> **WORK REQUIRED**: The expected answer holds every line from the first line of the data below through the line containing "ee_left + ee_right", exactly as written, and no other line.

»»

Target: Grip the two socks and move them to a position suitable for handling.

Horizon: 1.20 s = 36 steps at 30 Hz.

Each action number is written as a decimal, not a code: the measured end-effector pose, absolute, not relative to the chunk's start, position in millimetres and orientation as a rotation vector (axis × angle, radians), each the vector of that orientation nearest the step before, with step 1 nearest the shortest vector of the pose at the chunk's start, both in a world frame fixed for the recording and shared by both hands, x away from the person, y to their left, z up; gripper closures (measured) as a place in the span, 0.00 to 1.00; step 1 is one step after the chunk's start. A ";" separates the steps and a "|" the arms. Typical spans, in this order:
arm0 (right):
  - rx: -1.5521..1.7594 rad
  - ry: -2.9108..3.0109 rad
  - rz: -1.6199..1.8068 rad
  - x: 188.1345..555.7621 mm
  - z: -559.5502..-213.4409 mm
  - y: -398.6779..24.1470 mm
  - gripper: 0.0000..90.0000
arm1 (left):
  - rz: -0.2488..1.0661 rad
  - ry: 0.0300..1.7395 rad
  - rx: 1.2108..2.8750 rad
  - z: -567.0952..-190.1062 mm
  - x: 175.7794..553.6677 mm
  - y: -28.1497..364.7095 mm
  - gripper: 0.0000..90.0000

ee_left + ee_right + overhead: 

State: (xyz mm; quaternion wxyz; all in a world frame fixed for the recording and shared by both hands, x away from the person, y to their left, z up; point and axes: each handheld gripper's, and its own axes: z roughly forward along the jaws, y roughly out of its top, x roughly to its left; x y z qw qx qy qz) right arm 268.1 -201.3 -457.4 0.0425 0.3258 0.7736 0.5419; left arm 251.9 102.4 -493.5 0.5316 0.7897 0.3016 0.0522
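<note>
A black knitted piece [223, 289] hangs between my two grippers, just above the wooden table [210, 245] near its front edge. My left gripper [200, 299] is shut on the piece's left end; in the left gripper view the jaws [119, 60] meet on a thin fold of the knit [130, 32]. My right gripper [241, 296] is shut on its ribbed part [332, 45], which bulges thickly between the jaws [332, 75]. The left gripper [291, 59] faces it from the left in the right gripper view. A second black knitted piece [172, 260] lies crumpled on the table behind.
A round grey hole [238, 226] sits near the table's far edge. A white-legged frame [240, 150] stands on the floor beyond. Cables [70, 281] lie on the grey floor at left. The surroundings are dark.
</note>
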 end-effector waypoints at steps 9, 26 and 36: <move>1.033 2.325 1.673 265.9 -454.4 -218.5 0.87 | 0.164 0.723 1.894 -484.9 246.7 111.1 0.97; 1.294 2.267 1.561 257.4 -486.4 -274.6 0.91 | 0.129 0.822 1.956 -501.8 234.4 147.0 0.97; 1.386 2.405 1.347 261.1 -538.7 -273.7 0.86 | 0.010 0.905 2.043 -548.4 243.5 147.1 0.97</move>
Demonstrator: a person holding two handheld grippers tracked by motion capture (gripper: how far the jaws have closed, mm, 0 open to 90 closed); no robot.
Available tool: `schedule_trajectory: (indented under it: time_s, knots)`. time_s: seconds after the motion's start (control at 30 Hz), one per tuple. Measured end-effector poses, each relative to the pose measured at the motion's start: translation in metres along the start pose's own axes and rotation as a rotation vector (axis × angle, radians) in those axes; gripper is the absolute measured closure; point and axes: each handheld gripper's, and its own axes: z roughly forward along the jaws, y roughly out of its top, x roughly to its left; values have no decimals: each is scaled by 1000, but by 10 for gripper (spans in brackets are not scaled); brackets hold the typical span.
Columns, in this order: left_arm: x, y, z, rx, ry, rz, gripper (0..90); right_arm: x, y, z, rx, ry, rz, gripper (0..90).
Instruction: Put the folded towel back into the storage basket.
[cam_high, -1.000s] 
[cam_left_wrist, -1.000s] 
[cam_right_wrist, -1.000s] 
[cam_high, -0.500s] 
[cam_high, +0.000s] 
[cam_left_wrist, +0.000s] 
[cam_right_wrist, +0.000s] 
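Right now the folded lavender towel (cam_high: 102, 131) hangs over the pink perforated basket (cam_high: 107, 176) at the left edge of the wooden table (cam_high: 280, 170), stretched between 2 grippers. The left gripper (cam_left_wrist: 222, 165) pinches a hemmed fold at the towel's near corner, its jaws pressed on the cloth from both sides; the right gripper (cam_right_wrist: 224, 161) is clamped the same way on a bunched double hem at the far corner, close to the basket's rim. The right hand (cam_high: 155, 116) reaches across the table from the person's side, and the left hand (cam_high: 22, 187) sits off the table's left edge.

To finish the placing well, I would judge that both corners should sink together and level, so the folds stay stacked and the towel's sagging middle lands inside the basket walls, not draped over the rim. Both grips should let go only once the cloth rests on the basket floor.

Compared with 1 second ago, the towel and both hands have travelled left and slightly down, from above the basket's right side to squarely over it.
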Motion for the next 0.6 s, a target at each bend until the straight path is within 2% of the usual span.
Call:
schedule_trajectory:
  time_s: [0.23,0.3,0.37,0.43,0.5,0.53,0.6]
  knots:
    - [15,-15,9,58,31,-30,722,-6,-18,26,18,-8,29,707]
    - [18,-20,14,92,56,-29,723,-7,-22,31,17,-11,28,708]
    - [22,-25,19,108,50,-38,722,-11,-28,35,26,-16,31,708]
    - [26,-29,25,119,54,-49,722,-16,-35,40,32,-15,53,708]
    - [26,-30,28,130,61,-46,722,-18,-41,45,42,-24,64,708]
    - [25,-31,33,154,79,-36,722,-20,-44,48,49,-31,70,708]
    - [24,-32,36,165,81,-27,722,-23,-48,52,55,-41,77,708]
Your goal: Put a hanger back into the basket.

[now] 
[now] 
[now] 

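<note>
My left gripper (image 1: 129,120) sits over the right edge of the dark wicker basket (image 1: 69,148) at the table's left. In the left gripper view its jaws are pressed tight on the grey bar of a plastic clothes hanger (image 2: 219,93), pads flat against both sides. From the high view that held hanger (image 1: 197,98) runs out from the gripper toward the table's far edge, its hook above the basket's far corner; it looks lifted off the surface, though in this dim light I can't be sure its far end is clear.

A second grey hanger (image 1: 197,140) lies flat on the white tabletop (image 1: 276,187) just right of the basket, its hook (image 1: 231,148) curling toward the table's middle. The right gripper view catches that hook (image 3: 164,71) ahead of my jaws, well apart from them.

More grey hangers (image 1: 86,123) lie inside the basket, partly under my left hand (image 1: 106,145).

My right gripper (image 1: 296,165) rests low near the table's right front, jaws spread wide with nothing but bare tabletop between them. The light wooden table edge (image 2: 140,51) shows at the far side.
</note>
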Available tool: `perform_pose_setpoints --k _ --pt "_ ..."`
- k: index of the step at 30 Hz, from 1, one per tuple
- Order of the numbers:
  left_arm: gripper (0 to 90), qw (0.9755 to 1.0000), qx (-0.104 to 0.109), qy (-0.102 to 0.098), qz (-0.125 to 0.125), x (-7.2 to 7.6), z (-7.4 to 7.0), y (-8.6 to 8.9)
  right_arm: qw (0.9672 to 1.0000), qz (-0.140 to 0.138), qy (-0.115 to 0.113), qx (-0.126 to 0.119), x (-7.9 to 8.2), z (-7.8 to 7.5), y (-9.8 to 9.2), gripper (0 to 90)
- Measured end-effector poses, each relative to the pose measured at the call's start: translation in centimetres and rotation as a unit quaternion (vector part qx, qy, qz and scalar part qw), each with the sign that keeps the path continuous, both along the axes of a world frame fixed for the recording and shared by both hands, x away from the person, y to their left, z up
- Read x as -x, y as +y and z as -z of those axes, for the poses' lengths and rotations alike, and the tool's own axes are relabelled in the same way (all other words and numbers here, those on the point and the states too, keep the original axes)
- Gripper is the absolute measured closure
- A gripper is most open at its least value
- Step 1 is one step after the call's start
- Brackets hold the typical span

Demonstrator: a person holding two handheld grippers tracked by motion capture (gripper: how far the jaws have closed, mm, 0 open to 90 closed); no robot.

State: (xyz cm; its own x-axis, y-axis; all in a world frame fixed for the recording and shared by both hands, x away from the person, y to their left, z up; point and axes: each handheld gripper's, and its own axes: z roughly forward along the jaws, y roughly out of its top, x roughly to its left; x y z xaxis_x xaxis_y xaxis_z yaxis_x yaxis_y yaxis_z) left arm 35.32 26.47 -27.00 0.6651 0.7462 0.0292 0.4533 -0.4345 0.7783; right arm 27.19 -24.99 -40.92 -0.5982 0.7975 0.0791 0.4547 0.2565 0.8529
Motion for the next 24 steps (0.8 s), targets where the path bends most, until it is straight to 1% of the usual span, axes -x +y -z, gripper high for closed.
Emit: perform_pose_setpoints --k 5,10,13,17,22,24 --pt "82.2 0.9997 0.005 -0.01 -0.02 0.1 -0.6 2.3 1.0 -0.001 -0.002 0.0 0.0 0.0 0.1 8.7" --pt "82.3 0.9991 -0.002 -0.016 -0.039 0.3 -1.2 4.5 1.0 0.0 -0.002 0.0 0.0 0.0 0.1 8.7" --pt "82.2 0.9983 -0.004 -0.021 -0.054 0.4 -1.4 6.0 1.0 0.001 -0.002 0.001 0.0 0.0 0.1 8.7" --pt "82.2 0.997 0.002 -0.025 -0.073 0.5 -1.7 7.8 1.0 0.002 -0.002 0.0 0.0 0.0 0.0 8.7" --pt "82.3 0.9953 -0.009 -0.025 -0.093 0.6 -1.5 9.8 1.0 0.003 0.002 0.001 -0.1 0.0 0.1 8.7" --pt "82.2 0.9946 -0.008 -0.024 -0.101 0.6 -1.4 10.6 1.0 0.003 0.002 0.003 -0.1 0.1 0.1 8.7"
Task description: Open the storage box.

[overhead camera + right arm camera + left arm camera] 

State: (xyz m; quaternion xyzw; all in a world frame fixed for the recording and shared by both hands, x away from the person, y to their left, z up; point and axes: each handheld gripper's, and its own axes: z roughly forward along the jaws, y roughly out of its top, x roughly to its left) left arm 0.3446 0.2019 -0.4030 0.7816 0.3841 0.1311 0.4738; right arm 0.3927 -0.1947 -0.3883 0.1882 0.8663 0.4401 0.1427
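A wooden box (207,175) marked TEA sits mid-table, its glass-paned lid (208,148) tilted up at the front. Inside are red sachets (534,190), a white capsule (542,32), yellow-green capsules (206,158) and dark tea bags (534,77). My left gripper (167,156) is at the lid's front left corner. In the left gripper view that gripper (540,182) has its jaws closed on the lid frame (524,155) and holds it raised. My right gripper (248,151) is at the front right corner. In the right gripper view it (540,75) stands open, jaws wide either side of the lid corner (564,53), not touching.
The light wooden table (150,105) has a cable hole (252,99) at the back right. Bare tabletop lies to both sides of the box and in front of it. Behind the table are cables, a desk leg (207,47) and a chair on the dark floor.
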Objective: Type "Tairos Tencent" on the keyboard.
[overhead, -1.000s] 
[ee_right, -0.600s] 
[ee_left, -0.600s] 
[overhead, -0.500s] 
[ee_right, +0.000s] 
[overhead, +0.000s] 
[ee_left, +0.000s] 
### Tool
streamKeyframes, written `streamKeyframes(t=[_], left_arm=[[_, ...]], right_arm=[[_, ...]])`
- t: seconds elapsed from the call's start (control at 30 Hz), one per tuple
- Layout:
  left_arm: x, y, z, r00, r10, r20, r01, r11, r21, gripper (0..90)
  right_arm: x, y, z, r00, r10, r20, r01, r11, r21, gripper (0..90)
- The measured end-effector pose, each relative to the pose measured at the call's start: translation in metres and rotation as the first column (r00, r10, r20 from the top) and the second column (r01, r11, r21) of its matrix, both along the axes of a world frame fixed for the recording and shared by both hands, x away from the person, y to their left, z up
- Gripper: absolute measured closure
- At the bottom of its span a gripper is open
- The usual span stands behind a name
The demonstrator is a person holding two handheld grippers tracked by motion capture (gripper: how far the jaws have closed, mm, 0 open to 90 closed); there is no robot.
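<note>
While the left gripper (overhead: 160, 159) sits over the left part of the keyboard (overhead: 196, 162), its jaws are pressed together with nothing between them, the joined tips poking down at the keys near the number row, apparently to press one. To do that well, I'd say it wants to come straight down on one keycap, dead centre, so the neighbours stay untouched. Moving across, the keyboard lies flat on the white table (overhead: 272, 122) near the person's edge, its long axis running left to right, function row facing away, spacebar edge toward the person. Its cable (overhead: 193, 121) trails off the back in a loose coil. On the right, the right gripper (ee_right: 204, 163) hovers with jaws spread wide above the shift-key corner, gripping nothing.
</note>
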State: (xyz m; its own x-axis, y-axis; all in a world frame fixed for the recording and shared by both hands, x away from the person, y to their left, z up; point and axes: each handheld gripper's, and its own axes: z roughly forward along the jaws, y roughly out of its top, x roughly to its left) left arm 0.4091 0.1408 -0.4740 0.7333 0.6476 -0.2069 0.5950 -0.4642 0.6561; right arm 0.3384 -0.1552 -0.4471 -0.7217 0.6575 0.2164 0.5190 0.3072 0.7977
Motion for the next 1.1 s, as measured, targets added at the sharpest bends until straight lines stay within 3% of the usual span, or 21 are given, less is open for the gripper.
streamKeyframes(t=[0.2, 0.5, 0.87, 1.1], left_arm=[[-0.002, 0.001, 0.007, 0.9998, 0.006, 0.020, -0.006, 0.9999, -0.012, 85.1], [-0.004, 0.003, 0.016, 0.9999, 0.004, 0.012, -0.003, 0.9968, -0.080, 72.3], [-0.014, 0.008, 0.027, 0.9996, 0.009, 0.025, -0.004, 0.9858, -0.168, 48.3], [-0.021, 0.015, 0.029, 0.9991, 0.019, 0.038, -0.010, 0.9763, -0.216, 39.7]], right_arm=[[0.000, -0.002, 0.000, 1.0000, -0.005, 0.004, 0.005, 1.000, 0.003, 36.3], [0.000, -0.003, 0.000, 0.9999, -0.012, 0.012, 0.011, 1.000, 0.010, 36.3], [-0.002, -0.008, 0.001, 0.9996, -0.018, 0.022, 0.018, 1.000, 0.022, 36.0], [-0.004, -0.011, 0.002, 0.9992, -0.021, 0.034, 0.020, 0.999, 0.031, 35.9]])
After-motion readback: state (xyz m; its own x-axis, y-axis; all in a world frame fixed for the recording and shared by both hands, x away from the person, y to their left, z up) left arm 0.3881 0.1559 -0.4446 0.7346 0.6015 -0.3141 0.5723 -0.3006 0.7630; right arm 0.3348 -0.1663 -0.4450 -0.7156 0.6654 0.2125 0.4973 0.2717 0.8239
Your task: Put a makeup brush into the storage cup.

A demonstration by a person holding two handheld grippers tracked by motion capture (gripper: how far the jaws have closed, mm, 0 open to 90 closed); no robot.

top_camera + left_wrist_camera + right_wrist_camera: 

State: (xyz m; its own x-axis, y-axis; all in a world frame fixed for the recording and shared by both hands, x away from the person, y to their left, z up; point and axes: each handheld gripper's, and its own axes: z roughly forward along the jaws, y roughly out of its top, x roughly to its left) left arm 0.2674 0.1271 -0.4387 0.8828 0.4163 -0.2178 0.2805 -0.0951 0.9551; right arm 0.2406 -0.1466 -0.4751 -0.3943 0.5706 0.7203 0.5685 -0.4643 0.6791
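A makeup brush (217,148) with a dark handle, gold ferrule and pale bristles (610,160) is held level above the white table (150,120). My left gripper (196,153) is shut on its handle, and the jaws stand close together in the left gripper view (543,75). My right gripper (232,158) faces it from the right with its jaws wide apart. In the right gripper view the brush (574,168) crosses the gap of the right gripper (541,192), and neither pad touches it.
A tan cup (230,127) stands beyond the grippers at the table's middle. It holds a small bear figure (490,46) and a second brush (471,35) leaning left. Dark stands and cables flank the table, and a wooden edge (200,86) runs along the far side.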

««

> **RESULT**:
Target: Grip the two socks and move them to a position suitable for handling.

Horizon: 1.20 s = 36 steps at 30 Hz.

Each action number is written as a decimal, not a code: the measured end-effector pose, absolute, not relative to the chunk's start, position in millimetres and orientation as a rotation vector (axis × angle, radians), each the vector of that orientation nearest the step before, with step 1 nearest the shortest vector of the pose at the chunk's start, both in a world frame fixed for the recording and shared by both hands, x away from the person, y to their left, z up; gripper closures (measured) as a place in the span, 0.00 to 1.00; step 1 is one step after the chunk's start. A ";" separates the steps and a "|" the arms. Typical spans, in this order:
arm0 (right):
  - rx: -1.5521..1.7594 rad
  - ry: -2.9108..3.0109 rad
  - rz: -1.6199..1.8068 rad
  - x: 188.1345..555.7621 mm
  - z: -559.5502..-213.4409 mm
  - y: -398.6779..24.1470 mm
  - gripper: 0.0000..90.0000
arm1 (left):
  - rz: -0.2488..1.0661 rad
  - ry: 0.0300..1.7395 rad
  - rx: 1.2108..2.8750 rad
  - z: -567.0952..-190.1062 mm
  - x: 175.7794..553.6677 mm
  - y: -28.1497..364.7095 mm
  - gripper: 0.0000..90.0000

ee_left + ee_right + overhead: 

No further output is expected here.